Scan the listing below for "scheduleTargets", then report every line that has it.

----- GIVEN DATA

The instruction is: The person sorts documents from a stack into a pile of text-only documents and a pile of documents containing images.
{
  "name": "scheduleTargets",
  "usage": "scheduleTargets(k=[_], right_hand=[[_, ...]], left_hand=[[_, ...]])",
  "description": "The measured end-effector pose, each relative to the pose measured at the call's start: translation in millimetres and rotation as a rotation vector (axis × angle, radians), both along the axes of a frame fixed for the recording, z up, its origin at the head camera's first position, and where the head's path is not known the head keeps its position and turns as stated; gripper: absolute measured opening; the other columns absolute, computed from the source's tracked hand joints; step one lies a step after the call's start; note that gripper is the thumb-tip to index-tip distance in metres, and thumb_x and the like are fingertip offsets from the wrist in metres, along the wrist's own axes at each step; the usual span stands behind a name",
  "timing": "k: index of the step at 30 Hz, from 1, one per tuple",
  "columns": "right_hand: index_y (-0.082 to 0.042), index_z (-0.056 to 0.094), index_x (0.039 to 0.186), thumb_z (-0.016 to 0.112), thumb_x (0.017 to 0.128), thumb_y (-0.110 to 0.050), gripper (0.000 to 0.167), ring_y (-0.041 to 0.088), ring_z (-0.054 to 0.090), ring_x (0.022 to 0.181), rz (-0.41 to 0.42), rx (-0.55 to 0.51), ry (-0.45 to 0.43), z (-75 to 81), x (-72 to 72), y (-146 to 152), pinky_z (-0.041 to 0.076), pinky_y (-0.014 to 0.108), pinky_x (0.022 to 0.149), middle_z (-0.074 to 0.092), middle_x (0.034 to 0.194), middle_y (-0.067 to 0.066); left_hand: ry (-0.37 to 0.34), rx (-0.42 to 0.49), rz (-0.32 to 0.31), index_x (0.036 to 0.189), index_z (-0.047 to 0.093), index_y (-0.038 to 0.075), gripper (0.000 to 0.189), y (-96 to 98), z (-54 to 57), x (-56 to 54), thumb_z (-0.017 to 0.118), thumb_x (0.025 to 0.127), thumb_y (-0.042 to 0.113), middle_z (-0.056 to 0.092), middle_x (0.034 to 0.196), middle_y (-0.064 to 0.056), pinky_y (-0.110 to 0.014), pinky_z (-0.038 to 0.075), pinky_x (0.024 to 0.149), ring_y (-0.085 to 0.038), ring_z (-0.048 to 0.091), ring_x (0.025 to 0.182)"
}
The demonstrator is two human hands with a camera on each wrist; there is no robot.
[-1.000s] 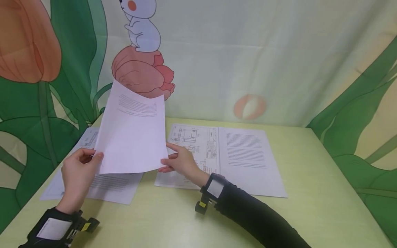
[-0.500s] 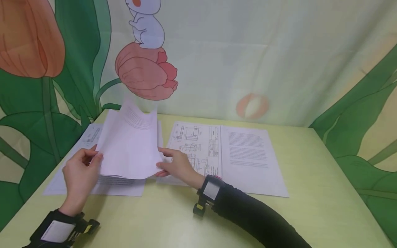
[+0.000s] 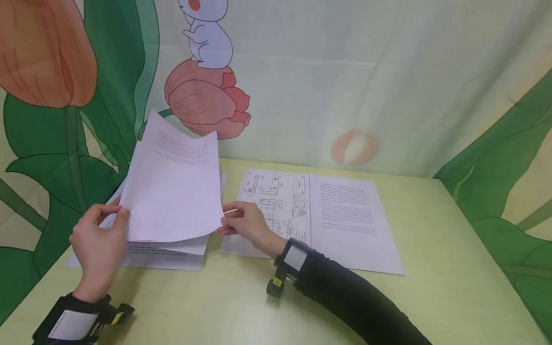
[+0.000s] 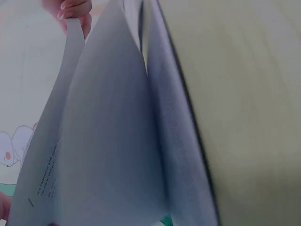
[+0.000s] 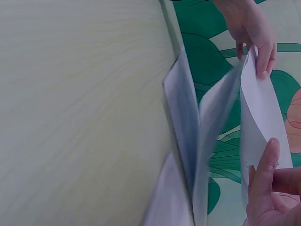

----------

*FINISHED TASK*
  "name": "scheduleTargets",
  "usage": "scheduleTargets(k=[_], right_hand=[[_, ...]], left_hand=[[_, ...]])",

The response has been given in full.